** SOURCE MATERIAL follows **

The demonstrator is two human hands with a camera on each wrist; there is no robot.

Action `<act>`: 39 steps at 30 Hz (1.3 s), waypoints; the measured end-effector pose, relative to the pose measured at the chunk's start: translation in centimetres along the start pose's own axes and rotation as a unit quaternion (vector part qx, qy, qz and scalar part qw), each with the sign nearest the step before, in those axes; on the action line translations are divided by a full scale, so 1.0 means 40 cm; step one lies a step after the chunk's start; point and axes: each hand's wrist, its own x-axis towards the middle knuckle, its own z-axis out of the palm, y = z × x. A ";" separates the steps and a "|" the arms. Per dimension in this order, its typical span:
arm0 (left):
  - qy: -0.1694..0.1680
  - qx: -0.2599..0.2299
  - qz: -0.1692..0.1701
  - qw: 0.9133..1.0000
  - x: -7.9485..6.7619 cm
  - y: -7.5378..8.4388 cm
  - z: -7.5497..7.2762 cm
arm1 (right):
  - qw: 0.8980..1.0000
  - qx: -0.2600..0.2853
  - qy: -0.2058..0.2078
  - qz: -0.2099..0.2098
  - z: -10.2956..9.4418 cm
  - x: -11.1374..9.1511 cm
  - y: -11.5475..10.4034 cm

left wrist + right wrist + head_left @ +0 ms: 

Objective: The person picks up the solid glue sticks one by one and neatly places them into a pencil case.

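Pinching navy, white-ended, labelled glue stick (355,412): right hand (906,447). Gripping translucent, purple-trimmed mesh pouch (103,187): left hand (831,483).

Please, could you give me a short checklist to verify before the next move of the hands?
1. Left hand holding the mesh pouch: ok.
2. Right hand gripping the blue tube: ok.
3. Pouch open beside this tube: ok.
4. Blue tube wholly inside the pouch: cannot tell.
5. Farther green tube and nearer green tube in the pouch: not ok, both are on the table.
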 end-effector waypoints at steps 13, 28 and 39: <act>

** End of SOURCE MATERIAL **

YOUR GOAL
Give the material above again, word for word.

YOUR SOLUTION
The demonstrator is two human hands with a camera on each wrist; there is no robot.

Action `<act>`: 39 steps at 30 Hz (1.3 s), waypoints; the measured end-effector pose, relative to the pose measured at the chunk's start: translation in centimetres along the start pose's own axes and rotation as a unit quaternion (vector part qx, qy, qz and scalar part qw), each with the sign nearest the step before, in those axes; on the action line translations are divided by a full scale, so 1.0 means 40 cm; step one lies a step after the chunk's start; point and axes: each hand's wrist, its own x-axis towards the middle knuckle, its own z-axis out of the palm, y = z × x. A ";" separates the steps and a "|" the arms. Per dimension in this order, its typical span:
arm0 (left):
  - qy: -0.1694..0.1680
  - qx: -0.2599..0.2299
  - qz: -0.1692..0.1701
  - qw: 0.9133..1.0000
  - x: -7.9485..6.7619 cm
  - y: -7.5378..8.4388 cm
  - z: -7.5497..7.2762 cm
arm1 (right):
  - qw: 0.8980..1.0000
  - qx: -0.2600..0.2853
  - qy: -0.2058..0.2078
  - qz: -0.2099..0.2098
  - z: -10.2956..9.4418 cm
  - x: -11.1374..9.1511 cm
  - y: -11.5475..10.4034 cm

left wrist + right wrist + head_left @ +0 ms: 

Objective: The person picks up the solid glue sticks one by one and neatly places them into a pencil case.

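Pinching navy, white-ended, labelled glue stick (355,412): right hand (906,447). Gripping translucent, purple-trimmed mesh pouch (103,187): left hand (831,483).

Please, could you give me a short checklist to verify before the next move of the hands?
1. Left hand holding the mesh pouch: ok.
2. Right hand gripping the blue tube: ok.
3. Pouch open beside this tube: ok.
4. Blue tube wholly inside the pouch: cannot tell.
5. Farther green tube and nearer green tube in the pouch: not ok, both are on the table.
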 end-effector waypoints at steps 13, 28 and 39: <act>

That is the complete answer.